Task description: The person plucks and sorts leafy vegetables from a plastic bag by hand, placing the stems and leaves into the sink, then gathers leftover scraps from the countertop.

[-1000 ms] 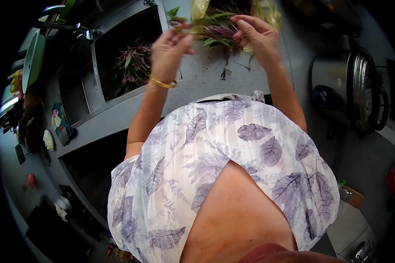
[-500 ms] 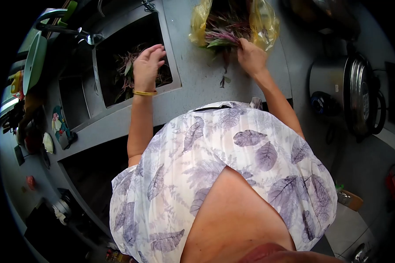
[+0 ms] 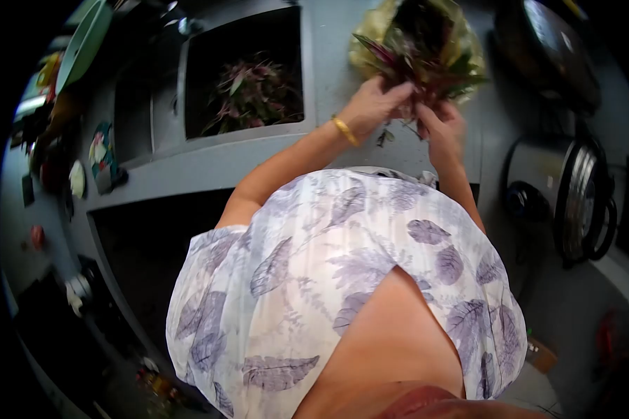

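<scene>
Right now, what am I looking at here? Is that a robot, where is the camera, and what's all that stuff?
There is no robot here: a person is working with bare hands. The camera is worn on their head and looks down, so the patterned top fills the lower part of the picture.

The left hand, with a gold-colored bracelet at its wrist, holds a bunch of purple and green leafy stems. The right hand's fingers are at the bunch's lower end; blur hides their exact grip.

On the gray counter lies an open yellow plastic bag, just beyond the hands. More leafy sprigs lie in the sink to the left.
</scene>
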`<state>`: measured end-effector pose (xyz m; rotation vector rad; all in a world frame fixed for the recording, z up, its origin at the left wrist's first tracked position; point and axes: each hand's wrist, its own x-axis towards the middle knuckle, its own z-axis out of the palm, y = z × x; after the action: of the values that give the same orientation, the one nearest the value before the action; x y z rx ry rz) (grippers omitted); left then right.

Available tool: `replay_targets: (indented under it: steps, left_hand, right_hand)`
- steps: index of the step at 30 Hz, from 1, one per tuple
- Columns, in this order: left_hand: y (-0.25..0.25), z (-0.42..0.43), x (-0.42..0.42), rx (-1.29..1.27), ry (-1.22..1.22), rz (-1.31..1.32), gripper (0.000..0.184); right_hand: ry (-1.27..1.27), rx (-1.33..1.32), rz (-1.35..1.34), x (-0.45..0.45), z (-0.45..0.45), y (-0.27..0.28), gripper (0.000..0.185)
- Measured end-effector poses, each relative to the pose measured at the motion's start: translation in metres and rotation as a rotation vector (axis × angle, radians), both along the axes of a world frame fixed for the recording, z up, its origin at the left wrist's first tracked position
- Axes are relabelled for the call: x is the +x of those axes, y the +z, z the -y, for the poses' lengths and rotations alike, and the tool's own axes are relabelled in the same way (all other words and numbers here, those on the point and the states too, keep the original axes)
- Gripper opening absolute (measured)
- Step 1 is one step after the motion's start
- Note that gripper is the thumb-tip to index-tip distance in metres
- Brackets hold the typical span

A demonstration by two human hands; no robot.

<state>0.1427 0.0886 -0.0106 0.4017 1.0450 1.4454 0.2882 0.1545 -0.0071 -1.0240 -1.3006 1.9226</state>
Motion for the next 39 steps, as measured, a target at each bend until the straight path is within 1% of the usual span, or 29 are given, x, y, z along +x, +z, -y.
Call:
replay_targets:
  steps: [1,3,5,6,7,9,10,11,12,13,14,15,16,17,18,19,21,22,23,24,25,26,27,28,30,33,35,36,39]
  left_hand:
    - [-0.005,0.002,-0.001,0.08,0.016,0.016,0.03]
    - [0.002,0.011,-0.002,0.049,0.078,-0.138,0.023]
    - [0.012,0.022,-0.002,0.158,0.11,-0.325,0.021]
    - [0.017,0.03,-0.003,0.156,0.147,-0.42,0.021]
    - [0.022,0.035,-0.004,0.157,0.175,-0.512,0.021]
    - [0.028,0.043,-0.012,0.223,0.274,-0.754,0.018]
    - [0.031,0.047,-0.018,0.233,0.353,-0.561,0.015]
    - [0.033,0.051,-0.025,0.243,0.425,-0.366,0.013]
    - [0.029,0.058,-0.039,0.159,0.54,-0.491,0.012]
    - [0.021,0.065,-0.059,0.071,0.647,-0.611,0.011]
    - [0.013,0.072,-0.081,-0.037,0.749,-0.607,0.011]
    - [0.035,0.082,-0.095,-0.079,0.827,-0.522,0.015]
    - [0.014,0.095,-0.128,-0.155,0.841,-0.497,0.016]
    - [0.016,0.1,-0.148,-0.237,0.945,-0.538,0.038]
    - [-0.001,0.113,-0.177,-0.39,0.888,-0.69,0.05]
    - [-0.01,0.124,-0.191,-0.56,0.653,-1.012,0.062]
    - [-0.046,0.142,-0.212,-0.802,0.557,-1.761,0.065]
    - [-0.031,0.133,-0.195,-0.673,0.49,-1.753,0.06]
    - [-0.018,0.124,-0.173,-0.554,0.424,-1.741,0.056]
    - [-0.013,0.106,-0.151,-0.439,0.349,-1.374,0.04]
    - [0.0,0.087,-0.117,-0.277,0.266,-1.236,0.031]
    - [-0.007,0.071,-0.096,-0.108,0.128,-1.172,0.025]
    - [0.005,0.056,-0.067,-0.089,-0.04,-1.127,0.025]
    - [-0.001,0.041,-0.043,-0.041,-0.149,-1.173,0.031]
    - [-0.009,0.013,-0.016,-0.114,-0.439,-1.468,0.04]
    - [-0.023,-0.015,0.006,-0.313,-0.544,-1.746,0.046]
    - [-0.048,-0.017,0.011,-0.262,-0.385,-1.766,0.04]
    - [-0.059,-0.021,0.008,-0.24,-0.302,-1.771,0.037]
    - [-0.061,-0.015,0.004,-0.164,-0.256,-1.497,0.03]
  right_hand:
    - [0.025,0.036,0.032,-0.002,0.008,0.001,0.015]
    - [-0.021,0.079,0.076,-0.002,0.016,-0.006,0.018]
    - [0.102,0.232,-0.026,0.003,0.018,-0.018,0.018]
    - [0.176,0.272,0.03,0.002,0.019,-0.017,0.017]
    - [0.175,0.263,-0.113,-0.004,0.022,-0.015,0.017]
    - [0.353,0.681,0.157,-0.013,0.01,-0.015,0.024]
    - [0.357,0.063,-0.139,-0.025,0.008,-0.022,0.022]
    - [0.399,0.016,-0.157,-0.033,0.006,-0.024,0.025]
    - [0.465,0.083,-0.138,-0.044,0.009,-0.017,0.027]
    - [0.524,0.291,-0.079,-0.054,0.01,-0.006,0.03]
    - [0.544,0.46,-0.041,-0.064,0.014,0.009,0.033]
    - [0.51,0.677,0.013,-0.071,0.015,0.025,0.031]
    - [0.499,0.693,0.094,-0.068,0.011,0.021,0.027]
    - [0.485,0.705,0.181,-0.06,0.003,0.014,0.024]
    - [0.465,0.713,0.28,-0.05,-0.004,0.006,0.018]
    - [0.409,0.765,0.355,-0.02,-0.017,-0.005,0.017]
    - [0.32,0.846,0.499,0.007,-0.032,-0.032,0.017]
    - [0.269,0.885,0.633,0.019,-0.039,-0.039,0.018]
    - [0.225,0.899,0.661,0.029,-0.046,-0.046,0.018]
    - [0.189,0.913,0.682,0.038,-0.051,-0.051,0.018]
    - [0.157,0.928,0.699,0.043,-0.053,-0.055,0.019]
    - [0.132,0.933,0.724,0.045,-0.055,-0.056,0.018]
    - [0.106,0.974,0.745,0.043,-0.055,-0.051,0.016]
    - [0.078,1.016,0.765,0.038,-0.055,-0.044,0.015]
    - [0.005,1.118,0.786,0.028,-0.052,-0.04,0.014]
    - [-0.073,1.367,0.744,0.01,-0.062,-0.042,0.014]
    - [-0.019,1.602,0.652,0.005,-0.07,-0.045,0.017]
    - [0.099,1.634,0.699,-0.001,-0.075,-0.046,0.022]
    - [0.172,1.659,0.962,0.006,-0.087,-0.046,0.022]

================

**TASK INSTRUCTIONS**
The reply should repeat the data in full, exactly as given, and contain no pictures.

**EXERCISE RESPONSE**
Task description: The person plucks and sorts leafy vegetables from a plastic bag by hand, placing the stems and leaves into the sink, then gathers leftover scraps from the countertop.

[-1000 ms] 
[-500 ms] 
[+0 ms] 

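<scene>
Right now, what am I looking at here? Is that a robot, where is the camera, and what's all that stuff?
There is no robot here: a person is working with bare hands. The camera is worn on their head and looks down, so the patterned top fills the lower part of the picture.

The left hand, with a gold-colored bracelet at its wrist, holds a bunch of purple and green leafy stems. The right hand's fingers are at the bunch's lower end; blur hides their exact grip.

On the gray counter lies an open yellow plastic bag, just beyond the hands. More leafy sprigs lie in the sink to the left.
</scene>
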`<state>`: measured end-effector pose (xyz m; rotation vector rad; all in a world frame fixed for the recording, z up, its origin at the left wrist's first tracked position; point and axes: each hand's wrist, its own x-axis towards the middle knuckle, its own z-axis out of the palm, y = z × x; after the action: of the values that give the same orientation, the one nearest the value before the action; x y z rx ry rz) (grippers omitted); left then right.

Available tool: `replay_targets: (indented under it: steps, left_hand, right_hand)`
- steps: index of the step at 30 Hz, from 1, one per tuple
- Columns, in this order: left_hand: y (-0.25..0.25), z (-0.42..0.43), x (-0.42..0.42), rx (-1.29..1.27), ry (-1.22..1.22), rz (-1.31..1.32), gripper (0.000..0.184); right_hand: ry (-1.27..1.27), rx (-1.33..1.32), rz (-1.35..1.34), x (-0.45..0.45), z (-0.45..0.45), y (-0.27..0.28), gripper (0.000..0.185)
- Measured end-effector poses, each relative to the pose measured at the motion's start: translation in metres and rotation as a rotation vector (axis × angle, radians), both along the axes of a world frame fixed for the recording, z up, its origin at the left wrist's first tracked position
- Axes are relabelled for the call: x is the +x of those axes, y the +z, z the -y, for the poses' lengths and rotations alike, and the tool's own axes are relabelled in the same way (all other words and numbers here, those on the point and the states too, keep the original axes)
- Gripper opening absolute (measured)
- Step 1 is one step after the motion's start
- Note that gripper is the thumb-tip to index-tip distance in metres
- Brackets hold the typical span

A demonstration by two human hands; no robot.

<state>0.1427 0.0886 -0.0106 0.4017 1.0450 1.4454 0.2882 0.1545 -0.0071 -1.0240 -1.3006 1.9226</state>
Motion for the next 39 steps, as measured, a target at each bend until the straight path is within 1% of the usual span, or 29 are given, x, y, z along +x, +z, -y.
Call:
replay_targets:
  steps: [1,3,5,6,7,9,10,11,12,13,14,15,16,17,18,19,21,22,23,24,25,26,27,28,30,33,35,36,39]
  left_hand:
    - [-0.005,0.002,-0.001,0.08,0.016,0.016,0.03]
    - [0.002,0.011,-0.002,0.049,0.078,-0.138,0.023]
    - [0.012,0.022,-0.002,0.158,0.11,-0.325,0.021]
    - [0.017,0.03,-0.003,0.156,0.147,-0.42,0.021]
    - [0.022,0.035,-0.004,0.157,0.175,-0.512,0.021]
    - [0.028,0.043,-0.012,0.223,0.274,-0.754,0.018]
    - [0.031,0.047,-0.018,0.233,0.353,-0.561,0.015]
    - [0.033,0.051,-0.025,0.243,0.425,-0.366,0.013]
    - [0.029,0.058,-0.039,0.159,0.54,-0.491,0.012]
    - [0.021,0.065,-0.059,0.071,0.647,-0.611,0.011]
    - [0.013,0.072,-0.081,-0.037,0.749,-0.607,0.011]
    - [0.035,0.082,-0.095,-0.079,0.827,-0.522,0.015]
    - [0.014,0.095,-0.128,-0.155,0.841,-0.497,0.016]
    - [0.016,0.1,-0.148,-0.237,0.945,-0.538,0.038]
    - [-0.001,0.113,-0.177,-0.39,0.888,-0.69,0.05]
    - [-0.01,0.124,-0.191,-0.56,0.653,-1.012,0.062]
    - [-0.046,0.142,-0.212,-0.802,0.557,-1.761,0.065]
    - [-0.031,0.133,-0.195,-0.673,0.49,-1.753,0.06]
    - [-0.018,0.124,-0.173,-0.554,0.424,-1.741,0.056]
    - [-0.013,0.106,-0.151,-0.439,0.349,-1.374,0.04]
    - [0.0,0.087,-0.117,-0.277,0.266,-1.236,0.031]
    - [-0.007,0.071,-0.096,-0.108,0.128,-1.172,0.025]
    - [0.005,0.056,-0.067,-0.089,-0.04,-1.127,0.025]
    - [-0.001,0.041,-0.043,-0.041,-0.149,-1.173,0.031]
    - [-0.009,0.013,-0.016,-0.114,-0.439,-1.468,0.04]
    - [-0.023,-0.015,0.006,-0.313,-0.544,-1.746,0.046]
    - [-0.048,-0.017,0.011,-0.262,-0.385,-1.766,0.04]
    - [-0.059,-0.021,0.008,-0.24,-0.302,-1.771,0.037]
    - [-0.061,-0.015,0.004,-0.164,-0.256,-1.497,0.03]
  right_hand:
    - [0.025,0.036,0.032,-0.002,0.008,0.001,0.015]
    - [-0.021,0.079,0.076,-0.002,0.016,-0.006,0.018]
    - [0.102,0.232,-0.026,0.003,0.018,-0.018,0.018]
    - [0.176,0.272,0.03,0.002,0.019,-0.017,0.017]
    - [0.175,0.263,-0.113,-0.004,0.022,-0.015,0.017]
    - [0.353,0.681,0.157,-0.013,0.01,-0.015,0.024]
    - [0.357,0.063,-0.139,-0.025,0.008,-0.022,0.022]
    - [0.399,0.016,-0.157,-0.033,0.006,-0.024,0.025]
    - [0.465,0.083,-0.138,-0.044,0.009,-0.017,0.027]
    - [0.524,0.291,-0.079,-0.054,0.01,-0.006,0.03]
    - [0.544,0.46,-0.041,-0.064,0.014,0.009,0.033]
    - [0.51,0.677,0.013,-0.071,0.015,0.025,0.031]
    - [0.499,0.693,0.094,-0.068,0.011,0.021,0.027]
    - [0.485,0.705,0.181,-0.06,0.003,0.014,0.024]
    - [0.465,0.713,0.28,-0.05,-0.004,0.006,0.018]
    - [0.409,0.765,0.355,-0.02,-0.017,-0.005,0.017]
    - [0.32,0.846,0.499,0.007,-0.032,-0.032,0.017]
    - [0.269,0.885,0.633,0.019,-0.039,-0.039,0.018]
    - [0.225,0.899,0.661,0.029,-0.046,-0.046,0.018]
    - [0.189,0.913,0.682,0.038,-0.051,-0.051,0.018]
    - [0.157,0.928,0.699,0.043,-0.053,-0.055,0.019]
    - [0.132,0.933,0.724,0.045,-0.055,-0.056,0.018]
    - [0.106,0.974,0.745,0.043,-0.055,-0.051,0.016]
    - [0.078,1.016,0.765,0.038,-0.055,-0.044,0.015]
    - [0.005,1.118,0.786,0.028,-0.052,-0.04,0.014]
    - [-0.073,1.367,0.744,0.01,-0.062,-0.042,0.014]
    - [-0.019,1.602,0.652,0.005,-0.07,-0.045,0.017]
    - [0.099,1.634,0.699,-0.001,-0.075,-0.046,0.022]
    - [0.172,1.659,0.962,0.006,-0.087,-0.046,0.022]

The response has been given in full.